# Problem 2-10: Diffrentiating

Diffrentiate
a) $f_1\left(x\right)= \displaystyle\frac{1-2x^2}{1+x+x^2}$
b) $f_2\left(x\right)= (1-2x^2)(1+x+x^2)$

Solution
The following rules can be used:
I) $\displaystyle\frac{d}{dx}ax^n=anx^{n-1}$
II) $\displaystyle\frac{d}{dx}\left(u+v\right)=\frac{du}{dx}+\frac{dv}{dx}$

III) $\displaystyle\frac{d}{dx}\left(uv\right)=u\frac{dv}{dx}+v\frac{du}{dx}$
IV) $\displaystyle\frac{d}{dx}\frac{u}{v}=\frac{1}{v^2}\left(v\frac{du}{dx}-u\frac{dv}{dx}\right)$

In both cases, set
$u=1-2x^2$ and $v=1+x+x^2$. Using rules I and II:
$\frac{du}{dx}=0-2\times 2 x^{2-1}=-4x$

$\frac{dv}{dx}=0+1\times x^{1-1}+2x^{2-1}=1+2x$

a) $f_1\left(x\right)= \displaystyle\frac{1-2x^2}{1+x+x^2}=\frac{u}{v}$
According to rule IV,
$\displaystyle\frac{d}{dx}f_1(x)=\frac{1}{v^2}\left(v\frac{du}{dx}-u\frac{dv}{dx}\right)$
$\displaystyle\frac{1}{(1+x+x^2)^2}\left((1+x+x^2)(-4x)-(1-2x^2) (1+2x)\right)$
$=\displaystyle\frac{1}{(1+x+x^2)^2}\left(-4x-4x^2-4x^3-1-2x+2x^2 +4x^3)\right)$
$=\displaystyle\frac{-1-6x-2x^2}{(1+x+x^2)^2}$.

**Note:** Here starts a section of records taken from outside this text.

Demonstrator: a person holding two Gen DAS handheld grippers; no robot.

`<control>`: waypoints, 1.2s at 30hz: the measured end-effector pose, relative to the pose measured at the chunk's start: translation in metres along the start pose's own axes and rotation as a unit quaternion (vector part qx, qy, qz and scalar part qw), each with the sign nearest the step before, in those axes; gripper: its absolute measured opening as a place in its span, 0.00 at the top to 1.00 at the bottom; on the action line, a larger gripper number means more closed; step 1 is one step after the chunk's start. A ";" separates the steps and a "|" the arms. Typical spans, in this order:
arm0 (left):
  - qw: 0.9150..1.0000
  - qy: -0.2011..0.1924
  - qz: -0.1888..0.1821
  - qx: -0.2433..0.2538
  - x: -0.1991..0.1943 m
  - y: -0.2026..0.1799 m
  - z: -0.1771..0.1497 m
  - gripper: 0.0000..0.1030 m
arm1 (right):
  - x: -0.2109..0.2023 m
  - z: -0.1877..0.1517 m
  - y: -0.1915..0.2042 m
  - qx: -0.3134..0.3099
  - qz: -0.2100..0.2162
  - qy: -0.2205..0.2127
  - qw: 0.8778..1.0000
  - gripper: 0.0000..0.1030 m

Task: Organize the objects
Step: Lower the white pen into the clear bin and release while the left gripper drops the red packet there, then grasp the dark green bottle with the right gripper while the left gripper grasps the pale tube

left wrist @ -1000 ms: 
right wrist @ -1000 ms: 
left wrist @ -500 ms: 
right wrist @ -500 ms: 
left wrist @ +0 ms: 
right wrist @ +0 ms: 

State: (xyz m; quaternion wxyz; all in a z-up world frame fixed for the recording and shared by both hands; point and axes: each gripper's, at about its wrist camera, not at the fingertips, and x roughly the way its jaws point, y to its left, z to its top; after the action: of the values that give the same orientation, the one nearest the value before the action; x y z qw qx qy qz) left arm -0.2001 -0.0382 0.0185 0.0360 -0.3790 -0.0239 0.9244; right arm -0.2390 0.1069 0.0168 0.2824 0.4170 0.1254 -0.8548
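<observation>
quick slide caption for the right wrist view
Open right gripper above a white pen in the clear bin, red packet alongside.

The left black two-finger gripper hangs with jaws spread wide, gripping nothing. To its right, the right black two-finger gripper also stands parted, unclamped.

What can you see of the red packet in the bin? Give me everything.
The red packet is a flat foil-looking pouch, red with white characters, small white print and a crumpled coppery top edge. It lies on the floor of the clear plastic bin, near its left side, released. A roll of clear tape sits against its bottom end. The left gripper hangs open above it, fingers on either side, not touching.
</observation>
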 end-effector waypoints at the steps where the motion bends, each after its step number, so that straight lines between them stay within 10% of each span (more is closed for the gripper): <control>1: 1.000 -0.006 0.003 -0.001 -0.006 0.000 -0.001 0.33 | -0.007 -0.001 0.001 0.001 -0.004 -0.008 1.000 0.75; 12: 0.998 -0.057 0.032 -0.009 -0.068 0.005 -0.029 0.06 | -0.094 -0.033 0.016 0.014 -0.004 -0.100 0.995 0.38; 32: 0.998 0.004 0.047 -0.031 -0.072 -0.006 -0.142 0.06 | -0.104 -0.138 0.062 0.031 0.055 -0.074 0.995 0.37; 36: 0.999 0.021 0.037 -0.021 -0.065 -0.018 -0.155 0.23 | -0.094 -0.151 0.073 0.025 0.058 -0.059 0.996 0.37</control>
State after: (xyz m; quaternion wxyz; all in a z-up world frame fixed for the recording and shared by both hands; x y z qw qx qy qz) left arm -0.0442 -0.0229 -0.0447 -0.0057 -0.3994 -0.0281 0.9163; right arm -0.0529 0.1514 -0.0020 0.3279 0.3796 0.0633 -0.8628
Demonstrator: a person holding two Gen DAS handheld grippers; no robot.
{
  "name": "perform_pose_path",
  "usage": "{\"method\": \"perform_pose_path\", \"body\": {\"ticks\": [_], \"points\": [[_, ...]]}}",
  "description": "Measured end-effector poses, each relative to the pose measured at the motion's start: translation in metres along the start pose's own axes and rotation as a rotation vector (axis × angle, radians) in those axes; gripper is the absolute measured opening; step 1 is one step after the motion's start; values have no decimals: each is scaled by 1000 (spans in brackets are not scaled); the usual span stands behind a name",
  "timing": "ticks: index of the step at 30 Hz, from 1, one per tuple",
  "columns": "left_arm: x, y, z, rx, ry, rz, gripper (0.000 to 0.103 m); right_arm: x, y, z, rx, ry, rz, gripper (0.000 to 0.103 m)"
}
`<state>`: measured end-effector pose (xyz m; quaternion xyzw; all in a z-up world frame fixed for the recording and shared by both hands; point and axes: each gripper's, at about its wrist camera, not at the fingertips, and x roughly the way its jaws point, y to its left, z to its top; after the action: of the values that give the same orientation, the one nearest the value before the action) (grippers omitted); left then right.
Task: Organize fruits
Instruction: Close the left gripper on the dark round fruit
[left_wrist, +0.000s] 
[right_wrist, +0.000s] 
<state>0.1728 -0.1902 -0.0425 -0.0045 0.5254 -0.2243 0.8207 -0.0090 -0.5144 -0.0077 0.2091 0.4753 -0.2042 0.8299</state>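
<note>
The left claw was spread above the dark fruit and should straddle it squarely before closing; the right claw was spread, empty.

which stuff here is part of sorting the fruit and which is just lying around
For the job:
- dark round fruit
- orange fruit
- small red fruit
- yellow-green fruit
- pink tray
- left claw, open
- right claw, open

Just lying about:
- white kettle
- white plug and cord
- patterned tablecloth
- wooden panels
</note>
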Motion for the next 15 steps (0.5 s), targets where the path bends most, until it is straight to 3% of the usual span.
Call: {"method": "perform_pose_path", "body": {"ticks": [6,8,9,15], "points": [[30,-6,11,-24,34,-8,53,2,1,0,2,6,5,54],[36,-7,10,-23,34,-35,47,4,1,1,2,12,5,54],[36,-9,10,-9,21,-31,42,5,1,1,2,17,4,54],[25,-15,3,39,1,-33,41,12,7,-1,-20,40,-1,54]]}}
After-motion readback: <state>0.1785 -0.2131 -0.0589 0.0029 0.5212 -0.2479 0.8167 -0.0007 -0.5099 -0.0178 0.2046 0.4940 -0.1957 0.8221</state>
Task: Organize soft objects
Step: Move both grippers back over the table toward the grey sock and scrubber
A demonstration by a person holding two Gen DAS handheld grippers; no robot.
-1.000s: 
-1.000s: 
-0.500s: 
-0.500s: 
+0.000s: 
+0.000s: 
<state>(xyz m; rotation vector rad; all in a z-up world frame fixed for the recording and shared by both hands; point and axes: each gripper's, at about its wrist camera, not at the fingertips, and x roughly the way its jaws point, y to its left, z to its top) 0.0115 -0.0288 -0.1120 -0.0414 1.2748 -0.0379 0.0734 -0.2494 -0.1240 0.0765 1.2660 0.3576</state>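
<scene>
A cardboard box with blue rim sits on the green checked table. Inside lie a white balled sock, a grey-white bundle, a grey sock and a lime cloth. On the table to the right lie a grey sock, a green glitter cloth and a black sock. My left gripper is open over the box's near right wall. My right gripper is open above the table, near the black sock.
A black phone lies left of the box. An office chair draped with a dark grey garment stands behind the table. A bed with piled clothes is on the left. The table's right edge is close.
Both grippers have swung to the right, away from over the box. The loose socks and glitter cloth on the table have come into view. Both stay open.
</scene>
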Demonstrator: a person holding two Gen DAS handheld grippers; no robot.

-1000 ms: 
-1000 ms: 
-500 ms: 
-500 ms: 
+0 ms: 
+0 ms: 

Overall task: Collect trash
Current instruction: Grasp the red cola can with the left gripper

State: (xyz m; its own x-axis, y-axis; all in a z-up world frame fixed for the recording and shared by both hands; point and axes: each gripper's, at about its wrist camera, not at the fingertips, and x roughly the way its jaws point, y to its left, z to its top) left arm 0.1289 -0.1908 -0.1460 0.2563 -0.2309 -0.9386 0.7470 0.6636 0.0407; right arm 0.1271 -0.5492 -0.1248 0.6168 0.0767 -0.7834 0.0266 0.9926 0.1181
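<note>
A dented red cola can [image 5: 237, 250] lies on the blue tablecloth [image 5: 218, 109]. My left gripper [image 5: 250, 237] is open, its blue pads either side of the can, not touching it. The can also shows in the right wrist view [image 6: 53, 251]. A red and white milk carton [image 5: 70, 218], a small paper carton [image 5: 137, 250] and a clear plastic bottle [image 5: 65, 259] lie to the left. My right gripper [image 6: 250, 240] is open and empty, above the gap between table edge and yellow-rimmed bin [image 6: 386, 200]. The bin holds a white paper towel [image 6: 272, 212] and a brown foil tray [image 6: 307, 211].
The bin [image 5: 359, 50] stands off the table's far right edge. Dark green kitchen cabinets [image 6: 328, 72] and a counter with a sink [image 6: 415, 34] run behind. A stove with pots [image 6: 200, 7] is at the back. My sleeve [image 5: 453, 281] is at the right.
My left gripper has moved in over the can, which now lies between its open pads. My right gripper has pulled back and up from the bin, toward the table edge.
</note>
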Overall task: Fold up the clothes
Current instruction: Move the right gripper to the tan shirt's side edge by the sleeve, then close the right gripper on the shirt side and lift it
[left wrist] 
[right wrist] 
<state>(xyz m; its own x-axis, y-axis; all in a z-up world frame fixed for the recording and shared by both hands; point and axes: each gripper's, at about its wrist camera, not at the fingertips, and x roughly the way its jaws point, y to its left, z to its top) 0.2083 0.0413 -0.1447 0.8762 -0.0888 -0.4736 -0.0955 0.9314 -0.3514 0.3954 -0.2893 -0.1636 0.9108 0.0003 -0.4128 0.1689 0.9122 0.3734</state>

b) $f_2\left(x\right)= (1-2x^2)(1+x+x^2)=uv$
According to rule III,
$\displaystyle\frac{d}{dx}f_2(x)=u\frac{dv}{dx}+v\frac{du}{dx}=(1-2x^2)(1+2x)+(1+x+x^2)(-4x)$
$=1+2x-2x^2-4x^3-4x-4x^2-4x^3= 1-2x-6x^2-8x^3$.